THE DATA:
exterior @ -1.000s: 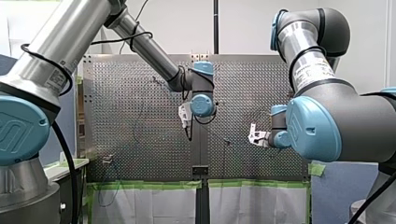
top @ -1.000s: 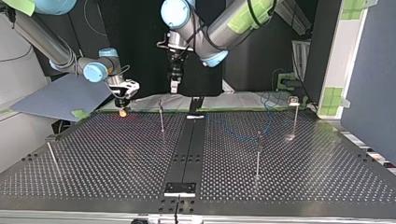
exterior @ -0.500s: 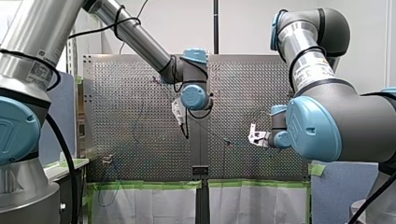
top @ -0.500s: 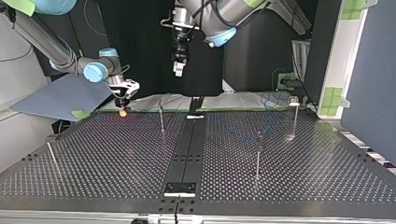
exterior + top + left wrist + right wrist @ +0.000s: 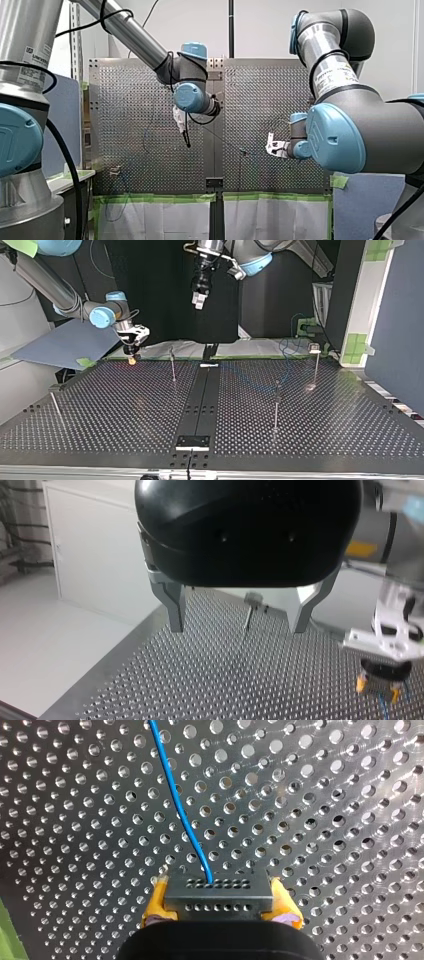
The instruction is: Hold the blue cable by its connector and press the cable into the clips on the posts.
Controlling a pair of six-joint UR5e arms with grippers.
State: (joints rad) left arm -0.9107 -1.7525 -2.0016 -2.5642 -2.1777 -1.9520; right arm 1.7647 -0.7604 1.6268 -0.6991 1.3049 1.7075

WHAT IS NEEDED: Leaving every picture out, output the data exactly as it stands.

WRITTEN ANSWER:
exterior @ -1.000s: 
top @ -1.000s: 
exterior @ -0.500s: 
top @ -0.500s: 
exterior + top + left wrist + right wrist @ +0.000s: 
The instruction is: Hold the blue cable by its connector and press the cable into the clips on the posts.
Controlling a pair of six-joint UR5e arms with grippers.
State: (joints rad) left arm -0.9107 -1.7525 -2.0016 -2.5642 -2.1777 -1.9520; right arm 1.7647 -0.7604 1.6268 -0.6991 1.3049 1.7075

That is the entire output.